The Football Association have revealed Fabio Capello's decision to quit as England boss before Euro 2012 saved them money, with overall operating costs believed to have dropped £2 million by the time Roy Hodgson was appointed.
Capello quit in February last year with four months remaining on his contract -- reportedly worth £6 million-a-year -- and was handed a severance package.
Although the exact figures of Capello's wage and that of his successor Hodgson remain confidential, the FA's annual accounts detail a decrease in operating costs -- including the manager's salary -- from £8 million in 2011 to £6 million last year and FA general secretary Alex Horne confirmed Capello's swift action benefited the organisation.
"Roy earns less than Fabio did, but the deal with Fabio is confidential," Horne said. "We paid him a small amount of money as severance but it was less than we would have paid him if he had stayed working for the European Championships. Roy only started work just before the Euros so we saved money."

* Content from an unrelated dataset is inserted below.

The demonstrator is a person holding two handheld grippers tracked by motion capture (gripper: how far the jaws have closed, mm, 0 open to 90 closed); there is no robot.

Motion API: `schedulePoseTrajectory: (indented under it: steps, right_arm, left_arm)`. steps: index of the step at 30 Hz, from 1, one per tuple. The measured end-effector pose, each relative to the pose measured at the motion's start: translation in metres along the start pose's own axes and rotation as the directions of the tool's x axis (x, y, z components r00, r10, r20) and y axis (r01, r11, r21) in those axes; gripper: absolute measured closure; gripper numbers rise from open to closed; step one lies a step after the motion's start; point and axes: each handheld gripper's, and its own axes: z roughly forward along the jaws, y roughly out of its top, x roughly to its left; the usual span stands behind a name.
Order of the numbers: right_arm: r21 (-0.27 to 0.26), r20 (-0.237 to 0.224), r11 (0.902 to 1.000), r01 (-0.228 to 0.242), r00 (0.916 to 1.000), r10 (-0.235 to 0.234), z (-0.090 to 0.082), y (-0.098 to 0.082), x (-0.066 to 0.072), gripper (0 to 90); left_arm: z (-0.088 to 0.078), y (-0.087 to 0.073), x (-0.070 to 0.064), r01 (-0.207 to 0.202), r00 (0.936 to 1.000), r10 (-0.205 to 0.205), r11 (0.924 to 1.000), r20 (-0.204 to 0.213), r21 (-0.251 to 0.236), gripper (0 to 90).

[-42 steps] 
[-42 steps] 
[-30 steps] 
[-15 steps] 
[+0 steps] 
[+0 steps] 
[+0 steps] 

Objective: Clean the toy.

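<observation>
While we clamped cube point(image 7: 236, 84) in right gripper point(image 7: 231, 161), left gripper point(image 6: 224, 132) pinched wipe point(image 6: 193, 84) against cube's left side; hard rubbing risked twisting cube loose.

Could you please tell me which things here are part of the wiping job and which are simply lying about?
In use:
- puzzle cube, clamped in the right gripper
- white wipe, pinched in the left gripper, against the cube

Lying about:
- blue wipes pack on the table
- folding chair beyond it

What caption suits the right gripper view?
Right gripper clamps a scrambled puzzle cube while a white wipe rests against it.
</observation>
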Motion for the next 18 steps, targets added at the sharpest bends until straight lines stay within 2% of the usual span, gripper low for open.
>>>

England's managerless period from February to May provided enough savings to account for the increased costs of competing at the Euro 2012 finals in Poland and Ukraine.
"Club England includes all the costs associated with running England's 24 teams including men's, women's, youth and disability sides," the FA's accounts said. "Total expenditure remained consistent with 2011 at £21million with savings in the men's senior team coaching staff offset by increased tournament costs from the UEFA Euro 2012 finals."